2. Create a Subscription in the openshift-operators project pointing to the catalog source you just created. Make sure to set the channel and startingCSV to the specific operator version you want to install. Finally set the installPlanApproval flag to Manual to prevent automatic upgrades to a version that you may not have tested yet.

   Warning

   Setting one subscription to Manual converts all current and future subscriptions in that project Manual.

   Subscription

   apiVersion: operators.coreos.com/v1alpha1
   kind: Subscription
   metadata:
     name: openshift-pipelines-operator-rh
     namespace: openshift-operators
   spec:
     channel: "ocp-4.4"
     installPlanApproval: Manual
     name: openshift-pipelines-operator-rh
     source: redhat-operators-snapshot-pipelines
     sourceNamespace: openshift-operators
     startingCSV: "openshift-pipelines-operator.v1.0.1"

3. Approve the InstallPlan.

Example for Code Ready Workspaces

This operator goes into its own project. Therefore you need to create the project as well as an operator group managing the project before you can create the subscription.
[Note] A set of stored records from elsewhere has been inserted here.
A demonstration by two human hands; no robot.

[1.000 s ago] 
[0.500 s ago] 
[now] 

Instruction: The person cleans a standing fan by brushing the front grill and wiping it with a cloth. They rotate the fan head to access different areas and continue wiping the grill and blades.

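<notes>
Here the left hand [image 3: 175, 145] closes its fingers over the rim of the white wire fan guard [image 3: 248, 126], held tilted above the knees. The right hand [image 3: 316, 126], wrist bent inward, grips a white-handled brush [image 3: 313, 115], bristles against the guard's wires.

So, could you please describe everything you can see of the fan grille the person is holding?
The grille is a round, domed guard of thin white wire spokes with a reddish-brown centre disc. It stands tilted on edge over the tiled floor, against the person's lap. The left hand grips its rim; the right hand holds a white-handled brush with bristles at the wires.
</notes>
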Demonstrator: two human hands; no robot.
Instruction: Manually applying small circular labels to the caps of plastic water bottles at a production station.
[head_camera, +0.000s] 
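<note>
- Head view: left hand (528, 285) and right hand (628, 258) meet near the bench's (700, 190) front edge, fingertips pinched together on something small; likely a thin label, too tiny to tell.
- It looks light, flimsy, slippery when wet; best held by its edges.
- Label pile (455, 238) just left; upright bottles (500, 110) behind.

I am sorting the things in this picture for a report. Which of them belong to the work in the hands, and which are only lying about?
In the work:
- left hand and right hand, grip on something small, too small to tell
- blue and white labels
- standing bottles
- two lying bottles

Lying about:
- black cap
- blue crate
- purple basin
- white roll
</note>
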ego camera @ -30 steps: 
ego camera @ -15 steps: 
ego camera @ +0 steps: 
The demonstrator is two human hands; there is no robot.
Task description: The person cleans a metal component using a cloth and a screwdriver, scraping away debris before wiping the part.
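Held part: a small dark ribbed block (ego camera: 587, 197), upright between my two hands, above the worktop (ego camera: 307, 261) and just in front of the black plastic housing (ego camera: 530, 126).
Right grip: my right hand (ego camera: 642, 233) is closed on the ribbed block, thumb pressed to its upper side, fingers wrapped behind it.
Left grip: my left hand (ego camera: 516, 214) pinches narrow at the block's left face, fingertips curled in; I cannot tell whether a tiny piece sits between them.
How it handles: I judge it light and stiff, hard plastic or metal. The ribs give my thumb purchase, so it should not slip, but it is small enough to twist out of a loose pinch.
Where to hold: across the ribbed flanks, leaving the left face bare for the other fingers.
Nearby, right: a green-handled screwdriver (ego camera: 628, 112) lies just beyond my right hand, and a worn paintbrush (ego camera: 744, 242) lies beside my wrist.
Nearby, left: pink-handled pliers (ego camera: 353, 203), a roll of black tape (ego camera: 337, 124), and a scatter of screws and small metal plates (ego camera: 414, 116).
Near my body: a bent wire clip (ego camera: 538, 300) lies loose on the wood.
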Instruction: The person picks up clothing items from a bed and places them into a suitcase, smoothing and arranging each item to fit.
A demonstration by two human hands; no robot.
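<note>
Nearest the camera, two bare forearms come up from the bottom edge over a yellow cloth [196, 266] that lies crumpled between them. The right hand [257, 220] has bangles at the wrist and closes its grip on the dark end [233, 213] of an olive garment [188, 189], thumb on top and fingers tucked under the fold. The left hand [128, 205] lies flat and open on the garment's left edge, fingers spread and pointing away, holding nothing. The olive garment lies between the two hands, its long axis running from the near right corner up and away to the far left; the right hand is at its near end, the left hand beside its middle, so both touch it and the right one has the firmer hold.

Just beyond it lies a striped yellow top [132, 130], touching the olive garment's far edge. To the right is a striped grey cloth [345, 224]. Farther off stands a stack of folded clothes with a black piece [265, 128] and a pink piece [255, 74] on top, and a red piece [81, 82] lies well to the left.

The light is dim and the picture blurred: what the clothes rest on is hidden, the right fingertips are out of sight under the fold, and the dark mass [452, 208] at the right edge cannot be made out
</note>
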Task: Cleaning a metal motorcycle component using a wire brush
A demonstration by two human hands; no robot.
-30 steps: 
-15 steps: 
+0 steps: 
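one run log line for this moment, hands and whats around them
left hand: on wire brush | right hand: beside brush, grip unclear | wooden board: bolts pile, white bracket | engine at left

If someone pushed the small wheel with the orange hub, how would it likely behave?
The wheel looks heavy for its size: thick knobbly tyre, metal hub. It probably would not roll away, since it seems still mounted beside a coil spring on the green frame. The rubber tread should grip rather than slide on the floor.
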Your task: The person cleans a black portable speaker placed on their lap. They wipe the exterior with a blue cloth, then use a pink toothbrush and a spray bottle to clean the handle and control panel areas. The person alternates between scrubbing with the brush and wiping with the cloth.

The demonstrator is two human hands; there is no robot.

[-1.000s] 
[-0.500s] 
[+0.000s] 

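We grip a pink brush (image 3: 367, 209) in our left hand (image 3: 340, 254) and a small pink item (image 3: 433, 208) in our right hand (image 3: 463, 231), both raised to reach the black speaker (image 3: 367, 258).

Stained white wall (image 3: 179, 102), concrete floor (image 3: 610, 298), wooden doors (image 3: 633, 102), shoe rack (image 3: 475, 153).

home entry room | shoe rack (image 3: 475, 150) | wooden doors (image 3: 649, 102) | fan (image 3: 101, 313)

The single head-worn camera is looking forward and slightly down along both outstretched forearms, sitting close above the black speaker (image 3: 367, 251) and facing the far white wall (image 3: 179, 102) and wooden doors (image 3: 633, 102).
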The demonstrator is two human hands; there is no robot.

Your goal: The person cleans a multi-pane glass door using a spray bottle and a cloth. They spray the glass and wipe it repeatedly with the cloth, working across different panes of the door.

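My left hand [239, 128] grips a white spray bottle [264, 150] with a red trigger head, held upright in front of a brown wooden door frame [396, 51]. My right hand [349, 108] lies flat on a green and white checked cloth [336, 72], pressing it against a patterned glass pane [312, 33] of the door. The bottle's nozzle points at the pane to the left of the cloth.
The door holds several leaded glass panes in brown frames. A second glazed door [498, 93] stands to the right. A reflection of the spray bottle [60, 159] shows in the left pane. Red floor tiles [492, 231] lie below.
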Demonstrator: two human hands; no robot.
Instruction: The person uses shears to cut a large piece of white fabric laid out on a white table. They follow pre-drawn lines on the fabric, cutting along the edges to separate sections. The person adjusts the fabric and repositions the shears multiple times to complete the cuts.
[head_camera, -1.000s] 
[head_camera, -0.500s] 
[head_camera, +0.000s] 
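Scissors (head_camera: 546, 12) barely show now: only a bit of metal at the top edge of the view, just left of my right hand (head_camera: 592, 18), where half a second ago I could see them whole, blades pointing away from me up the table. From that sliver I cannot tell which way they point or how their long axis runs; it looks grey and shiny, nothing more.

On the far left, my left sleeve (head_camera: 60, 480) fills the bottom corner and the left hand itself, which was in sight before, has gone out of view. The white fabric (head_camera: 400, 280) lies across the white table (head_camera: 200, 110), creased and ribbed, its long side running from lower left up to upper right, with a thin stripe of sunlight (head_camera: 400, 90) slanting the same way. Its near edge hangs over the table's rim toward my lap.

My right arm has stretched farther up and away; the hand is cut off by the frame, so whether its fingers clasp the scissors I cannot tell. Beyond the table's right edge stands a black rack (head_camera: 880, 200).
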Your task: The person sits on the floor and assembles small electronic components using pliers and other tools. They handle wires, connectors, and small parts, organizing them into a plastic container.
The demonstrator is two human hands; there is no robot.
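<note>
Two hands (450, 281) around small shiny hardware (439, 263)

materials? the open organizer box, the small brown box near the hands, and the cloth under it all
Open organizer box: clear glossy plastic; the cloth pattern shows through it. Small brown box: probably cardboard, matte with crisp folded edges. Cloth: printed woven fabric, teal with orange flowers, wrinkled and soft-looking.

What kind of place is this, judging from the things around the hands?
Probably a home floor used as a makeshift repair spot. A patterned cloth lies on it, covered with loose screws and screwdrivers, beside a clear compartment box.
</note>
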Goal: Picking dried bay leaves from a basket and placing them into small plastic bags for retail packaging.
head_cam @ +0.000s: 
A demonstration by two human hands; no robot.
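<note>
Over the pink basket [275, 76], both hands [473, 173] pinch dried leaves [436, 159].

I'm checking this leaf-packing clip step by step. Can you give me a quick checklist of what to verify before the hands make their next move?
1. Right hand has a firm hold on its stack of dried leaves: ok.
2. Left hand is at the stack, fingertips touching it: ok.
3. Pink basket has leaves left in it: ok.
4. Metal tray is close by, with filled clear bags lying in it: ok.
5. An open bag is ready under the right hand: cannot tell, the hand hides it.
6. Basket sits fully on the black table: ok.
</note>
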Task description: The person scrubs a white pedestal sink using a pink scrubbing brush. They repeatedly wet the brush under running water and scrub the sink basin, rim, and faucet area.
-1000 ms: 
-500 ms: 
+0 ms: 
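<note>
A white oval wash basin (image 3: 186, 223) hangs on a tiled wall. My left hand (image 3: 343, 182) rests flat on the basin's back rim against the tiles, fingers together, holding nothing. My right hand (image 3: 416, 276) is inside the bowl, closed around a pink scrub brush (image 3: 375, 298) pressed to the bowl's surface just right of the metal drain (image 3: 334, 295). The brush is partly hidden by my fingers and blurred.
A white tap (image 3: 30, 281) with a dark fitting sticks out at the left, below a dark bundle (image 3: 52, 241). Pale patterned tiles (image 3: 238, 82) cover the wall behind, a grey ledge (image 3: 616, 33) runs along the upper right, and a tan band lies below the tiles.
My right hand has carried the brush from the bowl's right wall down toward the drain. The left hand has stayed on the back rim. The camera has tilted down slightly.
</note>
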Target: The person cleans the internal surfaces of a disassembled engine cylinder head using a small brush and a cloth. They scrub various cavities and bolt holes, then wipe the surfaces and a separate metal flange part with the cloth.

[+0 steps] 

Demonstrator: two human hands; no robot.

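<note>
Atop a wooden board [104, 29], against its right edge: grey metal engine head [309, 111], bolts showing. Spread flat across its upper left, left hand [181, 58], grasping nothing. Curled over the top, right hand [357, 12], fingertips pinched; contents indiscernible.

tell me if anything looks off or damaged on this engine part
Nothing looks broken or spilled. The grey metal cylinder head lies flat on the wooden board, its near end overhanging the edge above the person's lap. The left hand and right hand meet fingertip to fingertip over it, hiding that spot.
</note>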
1. Create the Project for the operator to be installed into.

   Project

   apiVersion: project.openshift.io/v1
   kind: Project
   metadata:
     name: codeready-workspaces

2. Create the OperatorGroup that will be responsible for the operator. Make sure to specify the project to be managed under targetNamespaces (this is usually the same project as the project you just created).

   OperatorGroup

   apiVersion: operators.coreos.com/v1
   kind: OperatorGroup
   metadata:
     name: crw-operatorgroup
     namespace: codeready-workspaces
   spec:
     targetNamespaces:
     - codeready-workspaces

3. Now create the CatalogSource in your project pointing to your catalog snapshot image. Make sure to give the catalog source a unique name if you install more than one operator into a project.

   CatalogSource

   apiVersion: operators.coreos.com/v1alpha1
   kind: CatalogSource
   metadata:
     name: redhat-operators-snapshot
     namespace: codeready-workspaces
   spec:
     sourceType: grpc
     image: quay.io/gpte-devops-automation/olm_snapshot_redhat_catalog:v4.5_2020_07_23
     displayName: "Red Hat Operators Snapshot (2020/07/23)"
     publisher: "GPTE"

4. Create a Subscription in your project pointing to the catalog source you just created. Make sure to set the channel and startingCSV to the specific operator version you want to install. Also set the installPlanApproval flag to Manual to prevent automatic upgrades to versions you may not have tested .

   Subscription

   apiVersion: operators.coreos.com/v1alpha1
   kind: Subscription
   metadata:
     name: codeready-workspaces
     namespace: codeready-workspaces
   spec:
     channel: latest
     installPlanApproval: Manual
     name: codeready-workspaces
     source: redhat-operators-snapshot
     sourceNamespace: codeready-workspaces
     startingCSV: crwoperator.v2.2.0

5. Approve the InstallPlan.

Example OpenShift workload roles

A few roles already support the optional use of snapshots. These may be helpful when developing your own workload roles.

• Code Ready Workspaces

• OpenShift Pipelines

• OpenShift Serverless

Examine the variables for these roles in defaults/main.yaml and then how these variables are being used in workload.yaml and the associated Jinja templates.

These roles also illustrate how to manually approve an install plan, wait for the cluster service version to appear and validate rollout of operators and managed applications.